◆ **EXERCISE DIRECTIONS**: Locate the word "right" in the data below, then copy every line that holds it.

◆ **DATA SECTION**:
-- Opening Marker --

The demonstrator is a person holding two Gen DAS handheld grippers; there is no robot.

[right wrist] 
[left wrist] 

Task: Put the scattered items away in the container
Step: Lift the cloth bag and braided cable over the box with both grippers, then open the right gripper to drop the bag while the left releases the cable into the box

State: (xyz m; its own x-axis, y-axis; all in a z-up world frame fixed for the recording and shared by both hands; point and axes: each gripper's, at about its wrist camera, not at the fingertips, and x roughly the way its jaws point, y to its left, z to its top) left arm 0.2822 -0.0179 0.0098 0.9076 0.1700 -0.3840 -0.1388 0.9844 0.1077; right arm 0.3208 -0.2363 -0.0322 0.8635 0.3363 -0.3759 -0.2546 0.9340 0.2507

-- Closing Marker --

◆ **SOLVED PROBLEM**:
[right wrist] 
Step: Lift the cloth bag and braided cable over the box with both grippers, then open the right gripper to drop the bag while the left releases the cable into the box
State: (xyz m; its own x-axis, y-axis; all in a z-up world frame fixed for the recording and shared by both hands; point and axes: each gripper's, at about its wrist camera, not at the fingertips, and x roughly the way its jaws point, y to its left, z to its top) left arm 0.2822 -0.0179 0.0098 0.9076 0.1700 -0.3840 -0.1388 0.9844 0.1077; right arm 0.3208 -0.2363 -0.0322 0.8635 0.3363 -0.3759 -0.2546 0.9340 0.2507

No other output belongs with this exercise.